2022/06/27
Team DataStorm:
Vladimir Barkovskii - J41332c
Ilia Moiseev - J41325c
Artemii Glaznev - J41325c
The task of the course project was to implement automatic data collection system, process and analyze gathered data.
The topic chosen was job market in Saint-Petersburg. The data source - headhunter API.
The goal was to collect and analyze vacancies with all their properties and describe the demand for labor in Saint-Petersburg.
The collection of data started from studying documentation on hh API. It was feasible and easy enough to use to not to consider the option of scraping, so no framework was needed.
For storage of data we chose Clickhouse. It is **column-oriented database management system that allows analysis of data that is updated in real time. Clickhouse is fast, built for efficient queries and has good compression rate.
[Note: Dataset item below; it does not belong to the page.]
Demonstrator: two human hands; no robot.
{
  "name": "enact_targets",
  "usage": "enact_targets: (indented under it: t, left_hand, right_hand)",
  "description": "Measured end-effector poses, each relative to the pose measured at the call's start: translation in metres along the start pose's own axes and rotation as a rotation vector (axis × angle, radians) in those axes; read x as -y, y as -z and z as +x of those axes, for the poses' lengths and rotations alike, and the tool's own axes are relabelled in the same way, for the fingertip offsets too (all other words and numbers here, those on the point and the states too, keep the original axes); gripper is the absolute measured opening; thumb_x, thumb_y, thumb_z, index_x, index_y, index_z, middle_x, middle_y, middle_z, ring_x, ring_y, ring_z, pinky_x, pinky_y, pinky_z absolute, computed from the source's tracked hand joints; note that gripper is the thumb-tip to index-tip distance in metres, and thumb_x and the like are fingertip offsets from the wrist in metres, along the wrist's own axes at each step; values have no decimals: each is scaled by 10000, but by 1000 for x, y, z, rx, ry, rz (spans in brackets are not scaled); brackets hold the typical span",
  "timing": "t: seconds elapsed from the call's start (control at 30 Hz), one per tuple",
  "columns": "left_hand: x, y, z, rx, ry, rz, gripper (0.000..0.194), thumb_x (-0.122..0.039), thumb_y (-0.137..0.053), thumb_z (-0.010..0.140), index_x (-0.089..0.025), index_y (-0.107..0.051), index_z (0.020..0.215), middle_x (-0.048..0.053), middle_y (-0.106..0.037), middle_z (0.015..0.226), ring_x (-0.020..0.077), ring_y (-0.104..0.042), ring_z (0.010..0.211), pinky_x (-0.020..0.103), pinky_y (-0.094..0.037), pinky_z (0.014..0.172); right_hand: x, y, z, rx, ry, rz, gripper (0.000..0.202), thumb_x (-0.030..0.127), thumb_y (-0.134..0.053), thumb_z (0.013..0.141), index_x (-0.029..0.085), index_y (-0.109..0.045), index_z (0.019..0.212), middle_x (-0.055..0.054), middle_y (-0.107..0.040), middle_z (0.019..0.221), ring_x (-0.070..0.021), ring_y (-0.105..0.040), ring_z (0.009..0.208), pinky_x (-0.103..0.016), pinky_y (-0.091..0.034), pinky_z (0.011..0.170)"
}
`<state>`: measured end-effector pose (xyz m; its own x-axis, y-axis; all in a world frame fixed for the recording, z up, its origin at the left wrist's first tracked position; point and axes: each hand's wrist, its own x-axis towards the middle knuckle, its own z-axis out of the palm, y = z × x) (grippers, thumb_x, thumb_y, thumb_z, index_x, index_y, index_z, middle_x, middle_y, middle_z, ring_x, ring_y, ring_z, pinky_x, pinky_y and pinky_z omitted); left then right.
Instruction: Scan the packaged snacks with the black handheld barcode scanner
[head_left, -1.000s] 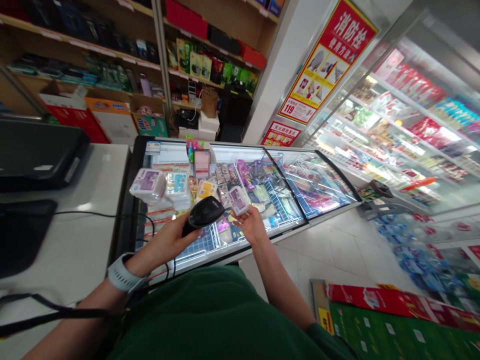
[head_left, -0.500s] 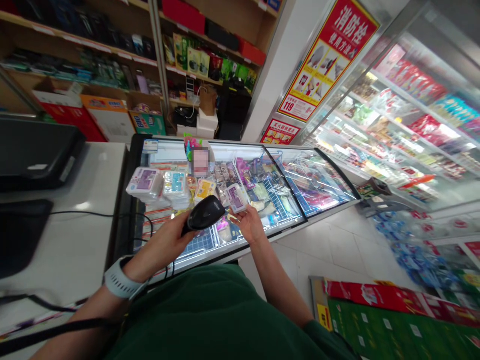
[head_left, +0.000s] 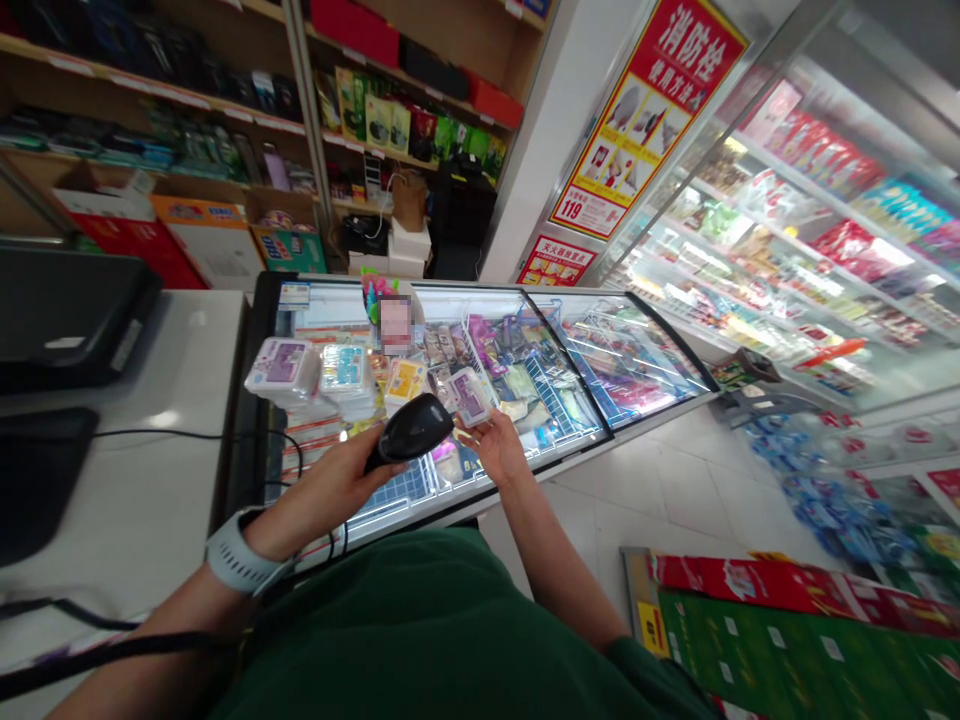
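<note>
Scanner [head_left: 416,430]: one, black, in the left hand [head_left: 349,475].
Held pack [head_left: 466,396]: one, purple-labelled, in the right hand [head_left: 496,446], above the freezer [head_left: 261,312] and just beyond the scanner's head.
Stacks: two side by side on the freezer, the purple-topped stack [head_left: 281,366] and the blue-topped stack [head_left: 345,370]; how many packs each has cannot be told.
Yellow pack [head_left: 406,380]: one on top in view, right of the blue-topped stack, its near end behind the scanner.
Cartons: three in a row below the shelves, a red one [head_left: 127,225], an orange one [head_left: 208,235] and a green one [head_left: 289,248].
Watch [head_left: 238,560]: one, pale, on the left wrist.
Left arm: reaching forward and inward, fingers wrapped around the scanner's handle, its head aimed right.
Right arm: reaching forward and inward, palm turned up, fingers pinching the pack's near edge.
</note>
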<state>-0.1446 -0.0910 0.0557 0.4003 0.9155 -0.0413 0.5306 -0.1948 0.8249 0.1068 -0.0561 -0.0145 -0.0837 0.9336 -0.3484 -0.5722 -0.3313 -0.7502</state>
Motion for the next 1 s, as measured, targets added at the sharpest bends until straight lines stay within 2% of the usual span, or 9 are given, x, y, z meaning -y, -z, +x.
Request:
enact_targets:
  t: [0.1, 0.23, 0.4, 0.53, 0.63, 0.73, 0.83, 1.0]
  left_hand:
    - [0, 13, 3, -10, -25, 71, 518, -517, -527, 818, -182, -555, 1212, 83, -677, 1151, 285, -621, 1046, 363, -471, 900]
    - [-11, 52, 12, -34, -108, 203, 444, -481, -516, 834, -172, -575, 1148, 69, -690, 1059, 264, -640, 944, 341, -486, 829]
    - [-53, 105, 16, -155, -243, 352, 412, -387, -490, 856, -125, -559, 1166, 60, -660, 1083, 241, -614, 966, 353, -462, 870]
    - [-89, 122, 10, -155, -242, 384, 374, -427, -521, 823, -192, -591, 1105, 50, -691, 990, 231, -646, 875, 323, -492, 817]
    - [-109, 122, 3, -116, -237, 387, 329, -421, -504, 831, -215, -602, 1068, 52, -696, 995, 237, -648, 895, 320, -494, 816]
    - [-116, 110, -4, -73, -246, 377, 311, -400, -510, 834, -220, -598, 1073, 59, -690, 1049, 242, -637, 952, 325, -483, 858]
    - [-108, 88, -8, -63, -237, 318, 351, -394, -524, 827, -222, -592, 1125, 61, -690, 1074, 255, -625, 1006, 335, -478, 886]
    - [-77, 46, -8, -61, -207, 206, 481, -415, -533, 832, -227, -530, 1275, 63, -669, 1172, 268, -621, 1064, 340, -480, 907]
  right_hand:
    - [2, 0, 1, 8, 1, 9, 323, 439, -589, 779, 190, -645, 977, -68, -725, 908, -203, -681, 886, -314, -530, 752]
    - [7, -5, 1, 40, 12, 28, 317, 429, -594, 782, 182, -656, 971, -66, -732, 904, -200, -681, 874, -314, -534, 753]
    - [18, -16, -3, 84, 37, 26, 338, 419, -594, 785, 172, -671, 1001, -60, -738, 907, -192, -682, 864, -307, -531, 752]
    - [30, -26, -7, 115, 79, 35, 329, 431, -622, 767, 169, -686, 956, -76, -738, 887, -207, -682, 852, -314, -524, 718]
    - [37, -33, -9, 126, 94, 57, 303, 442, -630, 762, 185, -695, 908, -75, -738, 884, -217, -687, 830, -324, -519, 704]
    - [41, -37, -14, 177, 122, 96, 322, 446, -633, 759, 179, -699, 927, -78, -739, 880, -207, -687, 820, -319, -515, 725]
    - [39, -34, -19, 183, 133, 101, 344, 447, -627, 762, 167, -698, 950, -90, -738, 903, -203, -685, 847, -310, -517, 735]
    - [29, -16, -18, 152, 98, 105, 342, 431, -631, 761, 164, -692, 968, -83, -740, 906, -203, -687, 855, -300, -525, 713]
We chose it, because we intended to build aggregating queries and not for row updating or row selects.
For data processing we chose Spark for efficient processing of batches of data. At the beginning we considered Storm, but then discarded this idea since we didn’t want streaming processing and live updates.
(All decisions about frameworks were made before the announcement of any labs, any similarities are coincidental, see commit history)
Headhunter API works just like regular search - you enter the keywords, specify filters and then you get the pages with search results.
We chose to implement independent entities to encapsulate calls to the API, parsing responses and the work with database.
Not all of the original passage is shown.